Task objective » Using the data below, please return every line exactly as given.

┌────────

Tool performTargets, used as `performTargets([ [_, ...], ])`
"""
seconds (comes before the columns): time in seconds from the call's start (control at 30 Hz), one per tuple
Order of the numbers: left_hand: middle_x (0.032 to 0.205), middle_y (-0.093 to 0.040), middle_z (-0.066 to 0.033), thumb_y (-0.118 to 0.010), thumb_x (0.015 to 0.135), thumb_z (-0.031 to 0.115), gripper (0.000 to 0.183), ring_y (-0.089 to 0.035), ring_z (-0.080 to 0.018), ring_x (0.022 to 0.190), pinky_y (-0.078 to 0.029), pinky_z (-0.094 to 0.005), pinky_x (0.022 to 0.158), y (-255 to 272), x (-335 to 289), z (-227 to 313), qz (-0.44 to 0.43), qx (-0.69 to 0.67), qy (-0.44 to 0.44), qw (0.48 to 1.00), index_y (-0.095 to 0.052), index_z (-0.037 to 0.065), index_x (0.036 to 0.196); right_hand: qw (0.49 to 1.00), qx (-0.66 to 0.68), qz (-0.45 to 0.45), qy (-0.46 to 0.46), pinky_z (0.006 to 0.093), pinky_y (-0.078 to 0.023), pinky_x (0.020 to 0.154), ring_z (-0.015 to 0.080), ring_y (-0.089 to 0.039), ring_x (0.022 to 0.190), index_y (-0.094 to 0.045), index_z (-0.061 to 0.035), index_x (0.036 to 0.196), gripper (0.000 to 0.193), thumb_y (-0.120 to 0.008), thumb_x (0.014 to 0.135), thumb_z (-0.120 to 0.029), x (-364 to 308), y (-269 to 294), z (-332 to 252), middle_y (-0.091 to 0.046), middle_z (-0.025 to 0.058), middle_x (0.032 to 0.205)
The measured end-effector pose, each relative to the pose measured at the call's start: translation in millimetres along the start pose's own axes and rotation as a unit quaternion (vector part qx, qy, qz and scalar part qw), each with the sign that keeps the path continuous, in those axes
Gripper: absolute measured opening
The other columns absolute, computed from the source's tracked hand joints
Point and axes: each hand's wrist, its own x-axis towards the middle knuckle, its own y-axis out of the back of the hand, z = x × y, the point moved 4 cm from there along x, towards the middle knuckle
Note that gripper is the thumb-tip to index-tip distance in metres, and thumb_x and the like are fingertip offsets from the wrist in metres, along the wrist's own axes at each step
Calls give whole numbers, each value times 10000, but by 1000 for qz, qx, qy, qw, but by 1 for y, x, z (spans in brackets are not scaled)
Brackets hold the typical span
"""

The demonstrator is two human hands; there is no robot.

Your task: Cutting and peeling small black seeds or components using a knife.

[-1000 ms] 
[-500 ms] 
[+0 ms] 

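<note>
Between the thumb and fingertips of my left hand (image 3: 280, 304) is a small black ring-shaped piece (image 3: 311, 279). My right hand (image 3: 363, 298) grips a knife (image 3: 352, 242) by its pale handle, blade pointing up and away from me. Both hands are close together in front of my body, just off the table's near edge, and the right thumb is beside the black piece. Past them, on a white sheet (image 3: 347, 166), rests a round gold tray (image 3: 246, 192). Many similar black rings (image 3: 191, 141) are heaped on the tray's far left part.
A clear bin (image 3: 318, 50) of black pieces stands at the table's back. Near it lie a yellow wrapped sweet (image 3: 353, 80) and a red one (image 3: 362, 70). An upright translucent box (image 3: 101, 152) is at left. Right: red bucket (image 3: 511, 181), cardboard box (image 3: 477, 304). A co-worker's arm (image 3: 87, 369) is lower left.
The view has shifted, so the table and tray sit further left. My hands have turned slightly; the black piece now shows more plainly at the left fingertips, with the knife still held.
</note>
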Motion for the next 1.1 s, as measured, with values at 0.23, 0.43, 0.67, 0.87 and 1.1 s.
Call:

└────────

Answer to the exercise »
Tool performTargets, used as `performTargets([ [_, ...], ])`
"""
seconds (comes before the columns): time in seconds from the call's start (control at 30 Hz), one per tuple
Order of the numbers: left_hand: middle_x (0.032 to 0.205), middle_y (-0.093 to 0.040), middle_z (-0.066 to 0.033), thumb_y (-0.118 to 0.010), thumb_x (0.015 to 0.135), thumb_z (-0.031 to 0.115), gripper (0.000 to 0.183), ring_y (-0.089 to 0.035), ring_z (-0.080 to 0.018), ring_x (0.022 to 0.190), pinky_y (-0.078 to 0.029), pinky_z (-0.094 to 0.005), pinky_x (0.022 to 0.158), y (-255 to 272), x (-335 to 289), z (-227 to 313), qz (-0.44 to 0.43), qx (-0.69 to 0.67), qy (-0.44 to 0.44), qw (0.48 to 1.00), index_y (-0.095 to 0.052), index_z (-0.037 to 0.065), index_x (0.036 to 0.196); right_hand: qw (0.49 to 1.00), qx (-0.66 to 0.68), qz (-0.45 to 0.45), qy (-0.46 to 0.46), pinky_z (0.006 to 0.093), pinky_y (-0.078 to 0.023), pinky_x (0.020 to 0.154), ring_z (-0.015 to 0.080), ring_y (-0.089 to 0.039), ring_x (0.022 to 0.190), index_y (-0.094 to 0.045), index_z (-0.061 to 0.035), index_x (0.036 to 0.196), gripper (0.000 to 0.193), thumb_y (-0.120 to 0.008), thumb_x (0.014 to 0.135), thumb_z (-0.120 to 0.029), x (-364 to 308), y (-269 to 294), z (-332 to 252), middle_y (-0.091 to 0.046), middle_z (-0.025 to 0.058), middle_x (0.032 to 0.205)
The measured end-effector pose, each relative to the pose measured at the call's start: translation in millimetres along the start pose's own axes and rotation as a unit quaternion (vector part qx, qy, qz and scalar part qw), each with the sign that keeps the path continuous, in those axes
Gripper: absolute measured opening
The other columns absolute, computed from the source's tracked hand joints
Point and axes: each hand's wrist, its own x-axis towards the middle knuckle, its own y-axis out of the back of the hand, z = x × y, the point moved 4 cm from there along x, towards the middle knuckle
Note that gripper is the thumb-tip to index-tip distance in metres, and thumb_x and the like are fingertip offsets from the wrist in metres, along the wrist's own axes at each step
Calls give whole numbers, each value times 10000, but by 1000 for qz, qx, qy, qw, but by 1 for y, x, z (spans in brackets are not scaled)
Brackets hold the typical span
"""

The demonstrator is two human hands; there is no robot.

Your task: Cutting and peeling small black seeds or components using a knife.

[-1000 ms] 
[-500 ms] 
[+0 ms] 

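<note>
Between the thumb and fingertips of my left hand (image 3: 280, 304) is a small black ring-shaped piece (image 3: 311, 279). My right hand (image 3: 363, 298) grips a knife (image 3: 352, 242) by its pale handle, blade pointing up and away from me. Both hands are close together in front of my body, just off the table's near edge, and the right thumb is beside the black piece. Past them, on a white sheet (image 3: 347, 166), rests a round gold tray (image 3: 246, 192). Many similar black rings (image 3: 191, 141) are heaped on the tray's far left part.
A clear bin (image 3: 318, 50) of black pieces stands at the table's back. Near it lie a yellow wrapped sweet (image 3: 353, 80) and a red one (image 3: 362, 70). An upright translucent box (image 3: 101, 152) is at left. Right: red bucket (image 3: 511, 181), cardboard box (image 3: 477, 304). A co-worker's arm (image 3: 87, 369) is lower left.
The view has shifted, so the table and tray sit further left. My hands have turned slightly; the black piece now shows more plainly at the left fingertips, with the knife still held.
</note>
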Motion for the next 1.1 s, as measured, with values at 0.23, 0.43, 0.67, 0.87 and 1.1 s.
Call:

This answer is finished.